> _TASK TO COMPLETE_
With "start" as the search word, show every line of the material that has it.

------ DATA ------

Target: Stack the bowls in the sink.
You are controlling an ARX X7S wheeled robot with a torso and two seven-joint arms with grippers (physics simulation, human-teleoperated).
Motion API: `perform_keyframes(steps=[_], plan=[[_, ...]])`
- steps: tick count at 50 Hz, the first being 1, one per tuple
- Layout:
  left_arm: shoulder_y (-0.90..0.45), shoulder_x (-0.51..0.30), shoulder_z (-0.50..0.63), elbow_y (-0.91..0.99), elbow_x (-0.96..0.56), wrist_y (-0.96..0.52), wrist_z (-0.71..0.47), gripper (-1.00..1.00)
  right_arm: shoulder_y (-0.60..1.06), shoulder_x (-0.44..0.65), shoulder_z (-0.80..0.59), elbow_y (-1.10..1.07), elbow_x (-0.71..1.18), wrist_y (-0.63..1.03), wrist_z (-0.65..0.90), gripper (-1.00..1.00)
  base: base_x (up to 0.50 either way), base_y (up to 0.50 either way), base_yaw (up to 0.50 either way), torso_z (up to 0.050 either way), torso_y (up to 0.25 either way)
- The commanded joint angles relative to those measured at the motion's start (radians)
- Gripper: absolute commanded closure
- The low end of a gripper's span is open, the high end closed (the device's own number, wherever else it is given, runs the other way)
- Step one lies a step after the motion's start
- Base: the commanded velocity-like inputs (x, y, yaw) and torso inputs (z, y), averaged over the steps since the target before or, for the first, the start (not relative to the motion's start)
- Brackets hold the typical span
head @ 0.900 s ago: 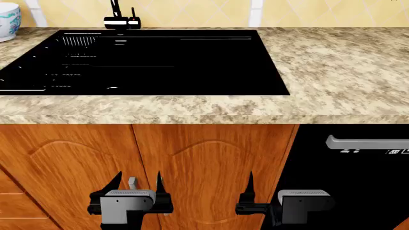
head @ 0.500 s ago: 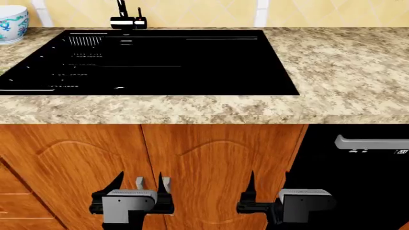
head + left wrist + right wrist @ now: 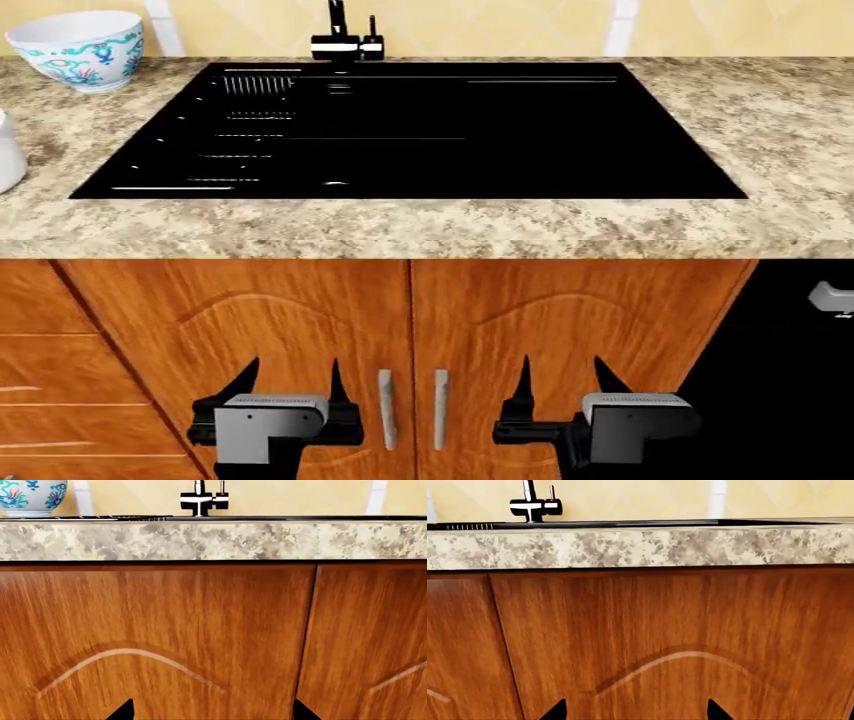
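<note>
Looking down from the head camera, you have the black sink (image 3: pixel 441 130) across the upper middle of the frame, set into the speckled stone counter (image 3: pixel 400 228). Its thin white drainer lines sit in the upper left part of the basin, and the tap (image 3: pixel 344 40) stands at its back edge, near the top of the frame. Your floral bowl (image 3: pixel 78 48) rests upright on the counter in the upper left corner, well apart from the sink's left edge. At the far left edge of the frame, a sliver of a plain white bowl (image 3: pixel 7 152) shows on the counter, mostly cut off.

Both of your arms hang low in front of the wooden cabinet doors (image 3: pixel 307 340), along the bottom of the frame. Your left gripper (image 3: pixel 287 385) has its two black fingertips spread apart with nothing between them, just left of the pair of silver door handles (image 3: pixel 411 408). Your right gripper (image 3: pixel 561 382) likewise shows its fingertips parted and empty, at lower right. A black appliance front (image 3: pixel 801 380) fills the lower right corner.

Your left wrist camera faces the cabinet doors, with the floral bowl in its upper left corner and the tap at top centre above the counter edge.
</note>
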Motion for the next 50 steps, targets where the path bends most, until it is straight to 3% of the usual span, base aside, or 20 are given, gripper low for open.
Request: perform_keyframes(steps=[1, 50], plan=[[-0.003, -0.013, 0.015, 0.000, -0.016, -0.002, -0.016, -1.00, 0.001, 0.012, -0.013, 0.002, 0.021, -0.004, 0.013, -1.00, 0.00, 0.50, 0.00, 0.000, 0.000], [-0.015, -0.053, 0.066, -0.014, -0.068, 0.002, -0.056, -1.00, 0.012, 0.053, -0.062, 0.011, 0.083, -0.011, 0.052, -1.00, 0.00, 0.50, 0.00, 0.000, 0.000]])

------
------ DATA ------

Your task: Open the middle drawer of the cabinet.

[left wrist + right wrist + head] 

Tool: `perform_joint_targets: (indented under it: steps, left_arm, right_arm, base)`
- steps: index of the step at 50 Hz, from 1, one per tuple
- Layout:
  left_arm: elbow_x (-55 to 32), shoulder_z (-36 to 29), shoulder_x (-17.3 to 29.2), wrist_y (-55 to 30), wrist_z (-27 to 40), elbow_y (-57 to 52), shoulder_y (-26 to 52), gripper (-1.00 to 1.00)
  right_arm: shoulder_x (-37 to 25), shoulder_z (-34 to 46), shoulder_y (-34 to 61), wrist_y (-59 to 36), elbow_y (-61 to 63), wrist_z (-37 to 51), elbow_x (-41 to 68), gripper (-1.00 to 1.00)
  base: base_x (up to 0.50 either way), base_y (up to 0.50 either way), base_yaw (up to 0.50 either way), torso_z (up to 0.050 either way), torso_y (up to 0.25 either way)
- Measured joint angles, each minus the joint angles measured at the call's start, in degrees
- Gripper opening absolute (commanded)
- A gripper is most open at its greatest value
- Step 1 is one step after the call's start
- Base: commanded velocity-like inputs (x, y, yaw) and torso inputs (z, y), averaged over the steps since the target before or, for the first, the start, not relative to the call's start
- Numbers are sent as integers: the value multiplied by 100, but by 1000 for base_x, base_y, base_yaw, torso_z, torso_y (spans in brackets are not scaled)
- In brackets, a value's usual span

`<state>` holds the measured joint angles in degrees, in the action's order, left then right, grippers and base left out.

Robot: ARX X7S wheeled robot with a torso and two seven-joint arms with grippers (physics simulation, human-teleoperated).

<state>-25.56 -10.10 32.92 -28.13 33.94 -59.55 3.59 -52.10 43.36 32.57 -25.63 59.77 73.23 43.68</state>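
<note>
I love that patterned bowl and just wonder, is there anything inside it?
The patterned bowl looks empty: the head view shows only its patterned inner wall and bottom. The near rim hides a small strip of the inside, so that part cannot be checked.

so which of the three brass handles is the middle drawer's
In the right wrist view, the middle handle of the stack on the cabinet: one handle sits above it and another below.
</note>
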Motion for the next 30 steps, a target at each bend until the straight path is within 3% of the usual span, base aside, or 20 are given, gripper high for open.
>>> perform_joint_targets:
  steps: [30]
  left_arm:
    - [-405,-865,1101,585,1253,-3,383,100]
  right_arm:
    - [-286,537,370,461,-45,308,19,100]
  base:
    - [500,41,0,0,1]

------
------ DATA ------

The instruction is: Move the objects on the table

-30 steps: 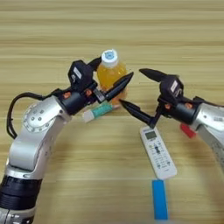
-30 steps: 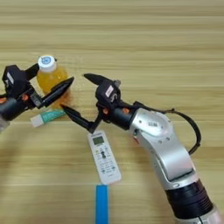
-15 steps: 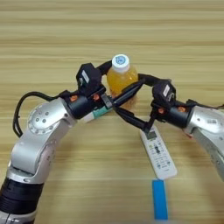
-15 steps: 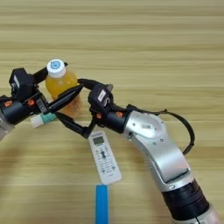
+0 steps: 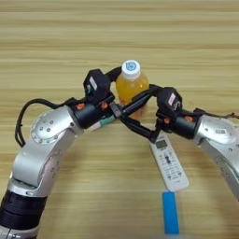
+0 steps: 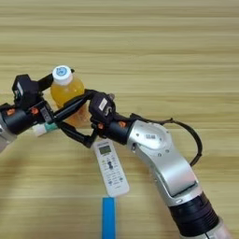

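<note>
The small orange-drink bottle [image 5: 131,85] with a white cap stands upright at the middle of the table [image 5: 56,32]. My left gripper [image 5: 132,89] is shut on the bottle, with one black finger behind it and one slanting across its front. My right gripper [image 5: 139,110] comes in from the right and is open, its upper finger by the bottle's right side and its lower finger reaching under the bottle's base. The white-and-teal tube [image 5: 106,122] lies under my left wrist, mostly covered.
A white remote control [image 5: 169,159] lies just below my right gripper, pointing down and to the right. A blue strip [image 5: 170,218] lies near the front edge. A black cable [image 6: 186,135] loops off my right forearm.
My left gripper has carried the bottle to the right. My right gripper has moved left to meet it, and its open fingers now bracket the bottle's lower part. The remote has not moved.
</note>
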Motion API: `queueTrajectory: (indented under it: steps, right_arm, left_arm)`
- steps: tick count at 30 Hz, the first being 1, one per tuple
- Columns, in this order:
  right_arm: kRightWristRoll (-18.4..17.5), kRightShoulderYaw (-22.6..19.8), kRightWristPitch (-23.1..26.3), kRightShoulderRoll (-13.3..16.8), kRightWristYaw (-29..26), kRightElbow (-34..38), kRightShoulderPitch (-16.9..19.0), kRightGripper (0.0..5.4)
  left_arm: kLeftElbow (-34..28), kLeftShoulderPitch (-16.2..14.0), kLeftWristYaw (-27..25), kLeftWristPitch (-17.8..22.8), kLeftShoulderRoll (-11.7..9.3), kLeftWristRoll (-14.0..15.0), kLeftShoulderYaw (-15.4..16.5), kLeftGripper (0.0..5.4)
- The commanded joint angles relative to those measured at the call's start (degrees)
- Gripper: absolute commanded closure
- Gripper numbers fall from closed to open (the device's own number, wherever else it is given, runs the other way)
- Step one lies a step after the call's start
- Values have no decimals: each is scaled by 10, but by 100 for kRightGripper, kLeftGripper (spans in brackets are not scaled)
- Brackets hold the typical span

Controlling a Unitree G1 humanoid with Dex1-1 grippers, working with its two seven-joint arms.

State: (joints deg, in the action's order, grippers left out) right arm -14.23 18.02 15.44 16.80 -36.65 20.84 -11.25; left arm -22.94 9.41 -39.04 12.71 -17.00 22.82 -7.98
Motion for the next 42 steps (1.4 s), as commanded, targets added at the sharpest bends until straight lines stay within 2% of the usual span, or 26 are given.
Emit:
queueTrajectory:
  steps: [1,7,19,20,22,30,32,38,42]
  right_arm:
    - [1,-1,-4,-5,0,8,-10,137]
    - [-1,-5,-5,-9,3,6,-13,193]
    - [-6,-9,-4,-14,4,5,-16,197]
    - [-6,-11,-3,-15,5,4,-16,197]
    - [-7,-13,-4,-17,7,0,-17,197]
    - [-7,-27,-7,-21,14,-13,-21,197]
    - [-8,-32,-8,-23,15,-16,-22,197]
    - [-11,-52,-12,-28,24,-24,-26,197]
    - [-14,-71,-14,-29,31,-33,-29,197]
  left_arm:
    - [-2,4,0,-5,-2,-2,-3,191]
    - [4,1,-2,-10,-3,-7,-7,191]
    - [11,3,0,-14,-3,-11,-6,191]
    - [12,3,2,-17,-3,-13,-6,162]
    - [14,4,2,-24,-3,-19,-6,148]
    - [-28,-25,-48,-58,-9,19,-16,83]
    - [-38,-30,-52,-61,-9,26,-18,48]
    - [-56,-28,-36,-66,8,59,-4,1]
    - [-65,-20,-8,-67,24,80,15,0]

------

> _SOLUTION FOR THIS PROBLEM_
- The commanded joint angles relative to those measured at the motion's start (radians)
- Step one lies a step after the motion's start
- Base: the commanded velocity-like inputs (x, y, yaw) and torso inputs (z, y), averaged over the steps since the target before or, for the first, the start (not relative to the motion's start)
- Measured joint angles, each minus the joint angles measured at the call's start, in degrees
- Step 1 is one step after the call's start
- Base: commanded velocity-like inputs (x, y, yaw) and torso inputs (z, y), averaged over the steps since the target before or, for the first, the start, not relative to the call's start
- The commanded joint angles relative to those measured at the call's start (degrees)
- Step one lies a step after the call's start

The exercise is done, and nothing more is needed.